§ **WHAT YOU SHOULD DO**
Write out, word for word, the first line of the data below and every line after it through the one containing "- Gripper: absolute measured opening".

§ **INPUT DATA**

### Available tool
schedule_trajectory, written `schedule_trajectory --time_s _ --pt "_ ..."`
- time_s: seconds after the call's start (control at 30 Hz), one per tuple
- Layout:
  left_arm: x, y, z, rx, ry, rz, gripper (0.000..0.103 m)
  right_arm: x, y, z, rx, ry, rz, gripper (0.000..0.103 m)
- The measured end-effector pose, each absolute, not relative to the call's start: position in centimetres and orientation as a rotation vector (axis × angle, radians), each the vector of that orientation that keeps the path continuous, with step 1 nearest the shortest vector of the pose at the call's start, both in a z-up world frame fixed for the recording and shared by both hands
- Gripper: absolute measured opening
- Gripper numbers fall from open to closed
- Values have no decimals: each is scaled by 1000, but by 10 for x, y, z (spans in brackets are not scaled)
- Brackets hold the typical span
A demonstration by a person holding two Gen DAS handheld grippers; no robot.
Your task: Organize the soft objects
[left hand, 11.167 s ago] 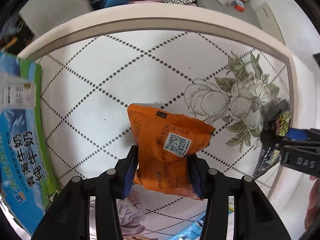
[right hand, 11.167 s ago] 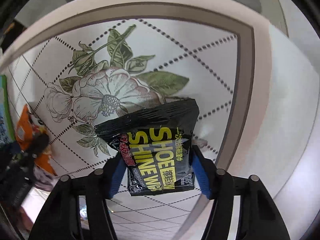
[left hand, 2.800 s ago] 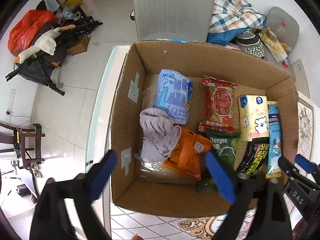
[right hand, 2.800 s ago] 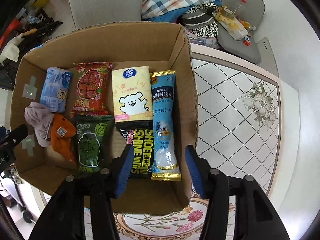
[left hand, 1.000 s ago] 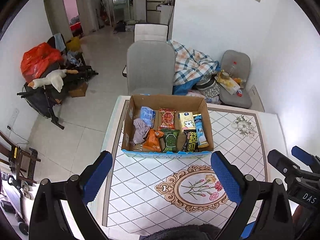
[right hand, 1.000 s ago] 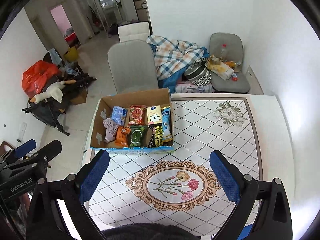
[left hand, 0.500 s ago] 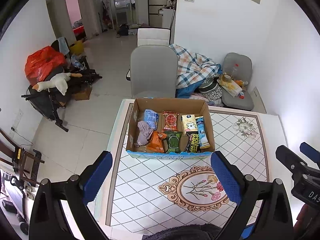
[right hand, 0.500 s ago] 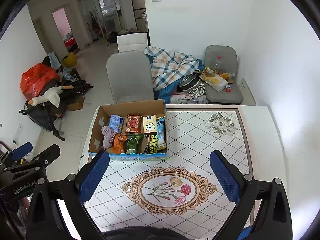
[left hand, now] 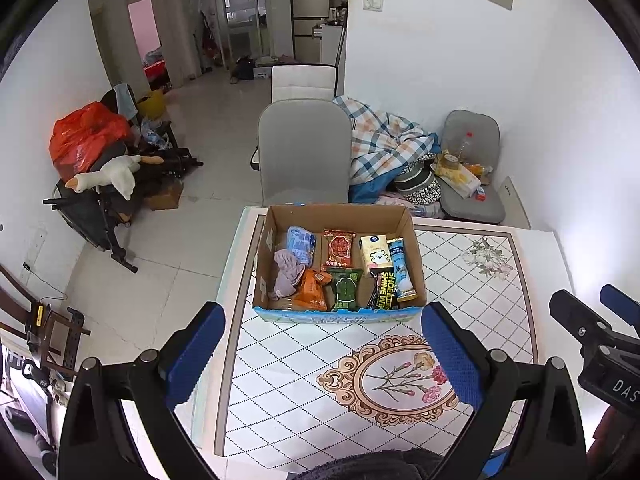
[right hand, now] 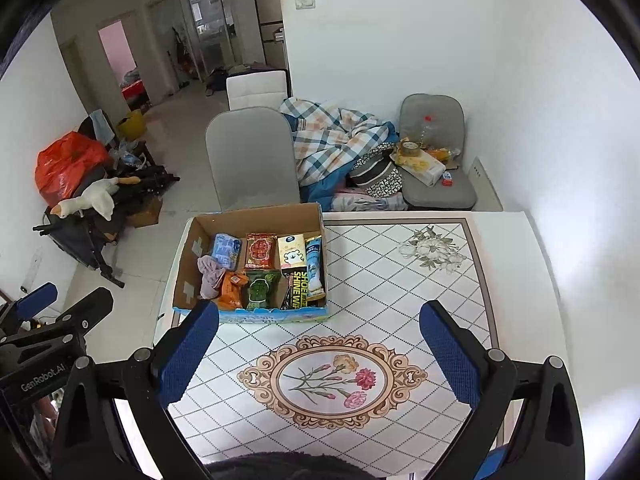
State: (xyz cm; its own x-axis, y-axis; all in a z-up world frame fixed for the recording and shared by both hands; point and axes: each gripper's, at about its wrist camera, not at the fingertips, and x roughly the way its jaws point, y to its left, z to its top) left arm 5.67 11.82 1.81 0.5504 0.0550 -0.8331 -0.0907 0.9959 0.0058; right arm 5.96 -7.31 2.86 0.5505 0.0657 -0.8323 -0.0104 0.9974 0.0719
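A cardboard box (left hand: 414, 250) (right hand: 186, 258) stands at the far left end of the table. Inside lie several soft packs: an orange pouch (left hand: 312, 290) (right hand: 232, 290), a black "Shoe Shine" pack (left hand: 386, 290) (right hand: 298, 286), a green pack (left hand: 346, 286), a red pack (left hand: 339, 248), a mauve cloth (left hand: 286, 272) (right hand: 210, 274). My left gripper (left hand: 322, 344) hangs high above the table, open and empty. My right gripper (right hand: 318, 340) is equally high, open, nothing between its blue pads (right hand: 450, 356).
The table (left hand: 480, 308) has a diamond-pattern top with a flower medallion (right hand: 330, 380). A grey chair (left hand: 304, 152) stands behind the box. A plaid blanket (left hand: 384, 144) and a cushioned seat with clutter (right hand: 436, 168) lie by the wall. A loaded rack (left hand: 104, 176) stands left.
Both grippers have risen further from the box, so box and table look smaller and more of the room shows. Earlier they let go of the orange pouch and black pack into the box.
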Motion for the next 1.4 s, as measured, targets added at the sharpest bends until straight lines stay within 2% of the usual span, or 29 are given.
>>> schedule_trajectory --time_s 1.4 --pt "46 118 11 -48 1002 100 101 59 -68 22 40 1004 44 102"
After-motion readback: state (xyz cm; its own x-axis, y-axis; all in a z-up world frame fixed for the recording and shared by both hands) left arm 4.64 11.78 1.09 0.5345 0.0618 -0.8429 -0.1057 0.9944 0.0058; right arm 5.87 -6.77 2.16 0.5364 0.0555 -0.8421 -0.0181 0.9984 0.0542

§ **SOLUTION FOR THIS TASK**
### Available tool
schedule_trajectory, written `schedule_trajectory --time_s _ --pt "_ ..."`
- time_s: seconds after the call's start (control at 30 Hz), one per tuple
- Layout:
  left_arm: x, y, z, rx, ry, rz, gripper (0.000..0.103 m)
  right_arm: x, y, z, rx, ry, rz, gripper (0.000..0.103 m)
- The measured end-effector pose, each absolute, not relative to the call's start: position in centimetres and orientation as a rotation vector (axis × angle, radians), each the vector of that orientation that keeps the path continuous, with step 1 nearest the shortest vector of the pose at the call's start, both in a z-up world frame fixed for the recording and shared by both hands
- Gripper: absolute measured opening

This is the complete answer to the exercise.